▶ **PROBLEM DESCRIPTION**
In the data below, which lines contain "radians"? List them by copying each one.

▶ **PROVIDED DATA**
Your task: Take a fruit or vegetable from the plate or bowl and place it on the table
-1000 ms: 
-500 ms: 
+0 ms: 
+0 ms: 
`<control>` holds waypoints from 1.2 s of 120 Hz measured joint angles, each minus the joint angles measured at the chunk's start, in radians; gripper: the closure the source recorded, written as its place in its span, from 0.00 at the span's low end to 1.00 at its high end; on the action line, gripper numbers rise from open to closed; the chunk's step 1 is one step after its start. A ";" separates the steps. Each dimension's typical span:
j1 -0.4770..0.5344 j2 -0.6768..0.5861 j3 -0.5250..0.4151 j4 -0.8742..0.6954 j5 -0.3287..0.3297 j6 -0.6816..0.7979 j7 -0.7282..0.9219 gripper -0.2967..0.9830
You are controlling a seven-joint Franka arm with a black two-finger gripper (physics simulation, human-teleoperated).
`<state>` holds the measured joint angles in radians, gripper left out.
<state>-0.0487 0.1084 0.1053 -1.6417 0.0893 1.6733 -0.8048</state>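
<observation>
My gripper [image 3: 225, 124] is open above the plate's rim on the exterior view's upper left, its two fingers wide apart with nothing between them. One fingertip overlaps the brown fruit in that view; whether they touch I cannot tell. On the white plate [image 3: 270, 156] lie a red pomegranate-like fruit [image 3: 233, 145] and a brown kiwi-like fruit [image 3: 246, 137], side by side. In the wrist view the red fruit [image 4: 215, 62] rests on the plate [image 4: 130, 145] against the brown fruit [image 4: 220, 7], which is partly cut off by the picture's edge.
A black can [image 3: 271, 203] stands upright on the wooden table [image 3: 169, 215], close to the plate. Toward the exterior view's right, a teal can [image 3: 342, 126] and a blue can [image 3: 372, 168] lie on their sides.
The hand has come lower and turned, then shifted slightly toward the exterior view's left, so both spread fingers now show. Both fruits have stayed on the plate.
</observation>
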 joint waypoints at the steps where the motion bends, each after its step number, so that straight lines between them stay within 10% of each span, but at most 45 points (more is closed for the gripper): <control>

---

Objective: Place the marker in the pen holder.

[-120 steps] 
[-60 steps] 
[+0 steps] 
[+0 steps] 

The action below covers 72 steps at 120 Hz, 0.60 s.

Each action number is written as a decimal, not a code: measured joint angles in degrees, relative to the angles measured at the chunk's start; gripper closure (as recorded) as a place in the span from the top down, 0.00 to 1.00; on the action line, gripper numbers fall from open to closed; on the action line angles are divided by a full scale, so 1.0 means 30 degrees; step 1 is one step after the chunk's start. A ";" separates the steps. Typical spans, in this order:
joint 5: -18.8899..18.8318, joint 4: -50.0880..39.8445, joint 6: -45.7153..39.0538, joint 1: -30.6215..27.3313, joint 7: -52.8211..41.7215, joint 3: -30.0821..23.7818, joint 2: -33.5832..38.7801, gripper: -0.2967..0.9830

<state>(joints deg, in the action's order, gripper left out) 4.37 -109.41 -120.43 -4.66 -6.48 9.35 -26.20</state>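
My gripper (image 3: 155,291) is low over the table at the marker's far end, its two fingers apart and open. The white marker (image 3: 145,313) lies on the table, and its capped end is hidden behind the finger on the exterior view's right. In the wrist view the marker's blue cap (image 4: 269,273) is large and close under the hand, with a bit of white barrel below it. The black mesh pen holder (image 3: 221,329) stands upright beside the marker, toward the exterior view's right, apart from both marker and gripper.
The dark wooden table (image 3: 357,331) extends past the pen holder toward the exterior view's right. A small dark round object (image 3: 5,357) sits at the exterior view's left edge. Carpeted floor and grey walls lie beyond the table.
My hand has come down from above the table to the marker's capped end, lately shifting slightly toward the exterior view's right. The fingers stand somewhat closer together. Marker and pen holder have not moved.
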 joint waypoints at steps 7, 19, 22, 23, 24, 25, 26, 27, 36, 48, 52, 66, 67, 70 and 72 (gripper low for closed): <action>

▶ **YOUR RESPONSE**
`<control>` holds waypoints from 1.2 s of 120 Hz measured joint angles, each minus the joint angles measured at the chunk's start, in radians; gripper: the closure the source recorded, written as its place in its span, from 0.00 at the span's low end to 1.00 at its high end; on the action line, gripper numbers rise from open to closed; the chunk's step 1 is one step after its start. A ";" separates the steps. Each dimension's typical span:
`<state>` holds the measured joint angles in radians, gripper left out.

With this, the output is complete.